• [EXERCISE PROMPT]:
In exact form, set down only those lines of the material that run from its first line to the line with "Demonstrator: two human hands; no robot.", inclusive.

• [THE DATA]:
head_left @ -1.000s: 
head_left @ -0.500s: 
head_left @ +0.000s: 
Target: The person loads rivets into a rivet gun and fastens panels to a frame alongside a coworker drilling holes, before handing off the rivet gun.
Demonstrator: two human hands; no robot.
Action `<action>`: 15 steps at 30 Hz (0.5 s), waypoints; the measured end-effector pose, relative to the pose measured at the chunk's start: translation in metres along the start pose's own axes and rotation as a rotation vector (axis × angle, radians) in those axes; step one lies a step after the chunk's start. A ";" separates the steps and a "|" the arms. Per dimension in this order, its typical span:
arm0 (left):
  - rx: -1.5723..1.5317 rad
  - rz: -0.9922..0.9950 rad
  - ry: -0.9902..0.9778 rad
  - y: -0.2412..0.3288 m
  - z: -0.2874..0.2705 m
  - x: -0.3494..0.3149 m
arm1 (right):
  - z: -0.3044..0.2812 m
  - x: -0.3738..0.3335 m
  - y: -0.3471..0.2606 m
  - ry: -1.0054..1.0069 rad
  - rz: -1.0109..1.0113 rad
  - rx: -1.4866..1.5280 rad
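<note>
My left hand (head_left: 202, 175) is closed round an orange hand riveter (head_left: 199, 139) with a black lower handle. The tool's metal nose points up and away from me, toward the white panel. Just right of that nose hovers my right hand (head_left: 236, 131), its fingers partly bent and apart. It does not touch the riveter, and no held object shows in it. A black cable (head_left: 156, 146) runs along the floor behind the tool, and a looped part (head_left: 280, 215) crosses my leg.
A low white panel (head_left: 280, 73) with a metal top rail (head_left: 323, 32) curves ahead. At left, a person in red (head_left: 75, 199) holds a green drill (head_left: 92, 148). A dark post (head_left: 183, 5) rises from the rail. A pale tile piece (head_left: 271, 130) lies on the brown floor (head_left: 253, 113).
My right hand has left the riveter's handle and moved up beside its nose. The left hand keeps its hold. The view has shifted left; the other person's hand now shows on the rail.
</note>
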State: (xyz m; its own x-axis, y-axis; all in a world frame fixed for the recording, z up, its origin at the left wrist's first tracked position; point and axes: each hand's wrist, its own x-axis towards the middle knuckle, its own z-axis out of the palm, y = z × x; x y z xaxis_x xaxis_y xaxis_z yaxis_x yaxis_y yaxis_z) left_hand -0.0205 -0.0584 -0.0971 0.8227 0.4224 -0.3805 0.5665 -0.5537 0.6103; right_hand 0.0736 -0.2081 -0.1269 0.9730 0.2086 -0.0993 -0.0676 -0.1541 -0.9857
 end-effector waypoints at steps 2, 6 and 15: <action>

• [ANSWER BOX]:
head_left @ -1.000s: 
head_left @ -0.500s: 
head_left @ +0.000s: 
Target: The person loads rivets into a rivet gun and fastens panels to a frame alongside a coworker drilling holes, before handing off the rivet gun.
Demonstrator: two human hands; no robot.

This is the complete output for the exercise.